A qui la victoire ? Comme en avait déja fait état
L'argus voici quelques jours, le Tribunal de commerce de Paris avait été sollicité en référé par le syndicat SCTV à l'encontre de la société de contrôles techniques CT easy. Le syndicat reprochait, d'après l'exposé des motifs, à CT easy de se livrer à
« une pratique commerciale trompeuse » concernant son offre de contrôles à un euro qui aurait été
« systématiquement indisponible ».
Sur ce point précis, le tribunal a considéré la chose suivante :
« Nous retenons de ces échanges et des pièces produites par les parties que la communication de CT easy est faite sur une offre à partir de un euro, et non sur une offre à un euro comme le soutiennent les demandeurs ; que cette offre existe, puisque quelques créneaux sont effectivement facturés un euro...»

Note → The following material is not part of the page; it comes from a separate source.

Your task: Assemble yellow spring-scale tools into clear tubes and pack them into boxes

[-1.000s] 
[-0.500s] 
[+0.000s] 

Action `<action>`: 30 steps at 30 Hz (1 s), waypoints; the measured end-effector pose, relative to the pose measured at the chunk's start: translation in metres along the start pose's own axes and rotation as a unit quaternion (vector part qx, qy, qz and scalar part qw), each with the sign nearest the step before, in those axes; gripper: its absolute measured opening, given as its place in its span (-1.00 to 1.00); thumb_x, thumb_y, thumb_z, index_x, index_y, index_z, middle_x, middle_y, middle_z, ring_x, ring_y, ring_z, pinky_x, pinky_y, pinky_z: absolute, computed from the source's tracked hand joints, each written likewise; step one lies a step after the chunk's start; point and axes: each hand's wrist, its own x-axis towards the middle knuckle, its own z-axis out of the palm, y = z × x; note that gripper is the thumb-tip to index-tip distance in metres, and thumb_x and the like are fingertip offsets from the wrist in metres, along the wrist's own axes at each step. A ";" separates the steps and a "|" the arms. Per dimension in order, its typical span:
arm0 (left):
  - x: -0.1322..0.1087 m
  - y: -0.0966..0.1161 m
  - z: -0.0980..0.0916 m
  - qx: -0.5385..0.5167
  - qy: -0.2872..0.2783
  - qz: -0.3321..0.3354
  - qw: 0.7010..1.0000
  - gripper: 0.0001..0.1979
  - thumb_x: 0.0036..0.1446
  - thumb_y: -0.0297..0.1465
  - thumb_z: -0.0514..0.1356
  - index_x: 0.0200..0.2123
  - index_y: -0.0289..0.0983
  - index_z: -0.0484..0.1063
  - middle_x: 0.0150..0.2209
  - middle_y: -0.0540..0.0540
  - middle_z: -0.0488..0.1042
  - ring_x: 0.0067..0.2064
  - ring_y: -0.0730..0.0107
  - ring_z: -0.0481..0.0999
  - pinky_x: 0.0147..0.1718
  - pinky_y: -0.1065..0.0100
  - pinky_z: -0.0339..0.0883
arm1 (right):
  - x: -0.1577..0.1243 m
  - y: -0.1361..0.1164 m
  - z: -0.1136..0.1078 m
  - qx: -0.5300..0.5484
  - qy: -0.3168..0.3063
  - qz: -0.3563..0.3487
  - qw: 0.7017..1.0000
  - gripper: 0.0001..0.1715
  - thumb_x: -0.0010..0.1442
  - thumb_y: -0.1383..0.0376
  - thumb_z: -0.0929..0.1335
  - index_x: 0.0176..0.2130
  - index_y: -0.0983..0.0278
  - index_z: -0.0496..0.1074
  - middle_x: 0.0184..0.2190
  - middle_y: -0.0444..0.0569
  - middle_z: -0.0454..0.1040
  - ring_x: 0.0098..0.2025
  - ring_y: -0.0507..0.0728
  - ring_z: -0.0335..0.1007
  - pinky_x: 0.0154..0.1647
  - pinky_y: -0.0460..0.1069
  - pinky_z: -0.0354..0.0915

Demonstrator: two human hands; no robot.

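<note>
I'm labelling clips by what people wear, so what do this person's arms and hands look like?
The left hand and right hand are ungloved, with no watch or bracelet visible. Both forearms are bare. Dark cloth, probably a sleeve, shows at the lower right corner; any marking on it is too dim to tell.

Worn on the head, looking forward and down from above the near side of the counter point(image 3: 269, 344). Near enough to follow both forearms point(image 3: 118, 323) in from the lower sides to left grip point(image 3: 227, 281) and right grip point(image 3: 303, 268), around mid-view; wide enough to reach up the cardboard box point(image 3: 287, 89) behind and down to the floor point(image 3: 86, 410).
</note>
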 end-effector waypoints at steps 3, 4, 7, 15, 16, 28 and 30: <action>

Néanmoins, le juge des référés a tout de même "ordonné" à CT easy de clarifier les conditions d'accès de son offre à un euro :
« Nous retenons cependant que les indications données par la communication de CT easy sont de nature à induire en erreur sur la disponibilité du service, le caractère promotionnel du prix et les conditions de vente » explique encore le détail du jugement.
Le SCTV envisage désormais de porter l'affaire devant "le juge du fond", tandis que sa présidente Martine Houllière se dit
« contente pour le consommateur » de l'issue du jugement en référé.